A new proposed regulation that would bar large banks from declining to do business with particular industries or groups of companies was released on Friday by the Treasury Department’s Office of the Comptroller of the Currency (OCC) — a move that could have major implications for a wide array of divestment and boycott campaigns nationwide, including efforts to divest from fossil fuels.
Although framed as an effort to ensure “fair access” for all businesses to major banks, the rule bars big banks from declining to do business with any particular sector or industry. The Trump administration proposal specifically cited efforts by banks to respond to climate change risks or to comply with the Paris Agreement, saying the rule would put those efforts off-limits.
The Institute for Energy Economics and Financial Analysis lists over 100 banks — both foreign and domestic — that have committed to reducing their exposure to coal and/or to oil and gas.

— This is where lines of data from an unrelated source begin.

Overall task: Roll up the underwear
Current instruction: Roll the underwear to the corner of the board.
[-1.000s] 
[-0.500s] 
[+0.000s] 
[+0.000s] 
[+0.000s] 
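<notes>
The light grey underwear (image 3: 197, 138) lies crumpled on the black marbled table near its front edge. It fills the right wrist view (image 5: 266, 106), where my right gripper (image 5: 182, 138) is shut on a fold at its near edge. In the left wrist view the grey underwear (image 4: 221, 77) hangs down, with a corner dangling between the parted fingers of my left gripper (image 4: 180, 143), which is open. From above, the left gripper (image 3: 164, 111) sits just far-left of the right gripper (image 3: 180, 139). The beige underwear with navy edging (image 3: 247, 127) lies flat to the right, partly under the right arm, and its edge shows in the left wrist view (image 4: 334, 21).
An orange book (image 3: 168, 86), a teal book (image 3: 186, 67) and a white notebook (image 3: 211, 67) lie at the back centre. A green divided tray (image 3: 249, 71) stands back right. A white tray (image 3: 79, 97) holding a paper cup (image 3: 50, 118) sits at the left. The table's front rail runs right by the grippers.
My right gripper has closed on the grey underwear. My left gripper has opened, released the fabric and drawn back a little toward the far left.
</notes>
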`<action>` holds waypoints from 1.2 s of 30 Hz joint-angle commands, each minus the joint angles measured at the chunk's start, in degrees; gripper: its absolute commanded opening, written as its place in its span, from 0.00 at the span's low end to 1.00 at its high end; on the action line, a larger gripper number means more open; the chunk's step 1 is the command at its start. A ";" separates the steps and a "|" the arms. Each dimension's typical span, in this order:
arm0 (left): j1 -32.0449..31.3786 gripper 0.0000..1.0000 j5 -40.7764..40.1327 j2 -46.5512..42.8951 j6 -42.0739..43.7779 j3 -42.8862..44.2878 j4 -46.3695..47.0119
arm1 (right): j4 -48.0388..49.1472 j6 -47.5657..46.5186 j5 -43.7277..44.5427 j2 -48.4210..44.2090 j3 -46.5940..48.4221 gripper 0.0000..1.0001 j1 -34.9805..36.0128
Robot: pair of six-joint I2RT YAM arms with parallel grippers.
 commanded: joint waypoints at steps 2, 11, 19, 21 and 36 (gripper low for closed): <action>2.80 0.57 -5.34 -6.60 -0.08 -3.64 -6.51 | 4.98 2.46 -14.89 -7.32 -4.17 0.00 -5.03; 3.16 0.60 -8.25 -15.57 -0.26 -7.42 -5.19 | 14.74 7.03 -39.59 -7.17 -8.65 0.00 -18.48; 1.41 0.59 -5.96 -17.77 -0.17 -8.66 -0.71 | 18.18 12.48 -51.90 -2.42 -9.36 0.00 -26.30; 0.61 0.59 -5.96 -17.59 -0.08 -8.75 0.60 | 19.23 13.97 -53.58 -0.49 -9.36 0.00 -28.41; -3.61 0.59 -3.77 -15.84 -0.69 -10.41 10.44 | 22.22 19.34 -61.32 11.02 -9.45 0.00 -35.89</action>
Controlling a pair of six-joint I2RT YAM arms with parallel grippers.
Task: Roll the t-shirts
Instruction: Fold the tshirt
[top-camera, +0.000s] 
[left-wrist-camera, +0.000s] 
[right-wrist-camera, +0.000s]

“Banks have backed away from fossil fuel lending mostly for reasons that are very easy to quantify: they’ve proven to be terrible investments,” Clark Williams-Derry, an analyst with The Institute for Energy Economics and Financial Analysis, told DeSmog. “Just look at the $170 billion in debt swept into bankruptcy over the past 5 years, at the major write-downs of oil assets that secure bank debt, or at the ongoing chaos in reserve-based lending as companies are forced to downgrade their reserves.”
“In some ways, some banks are getting environmental kudos for doing things that they would have done anyway on purely financial grounds,” Williams-Derry added.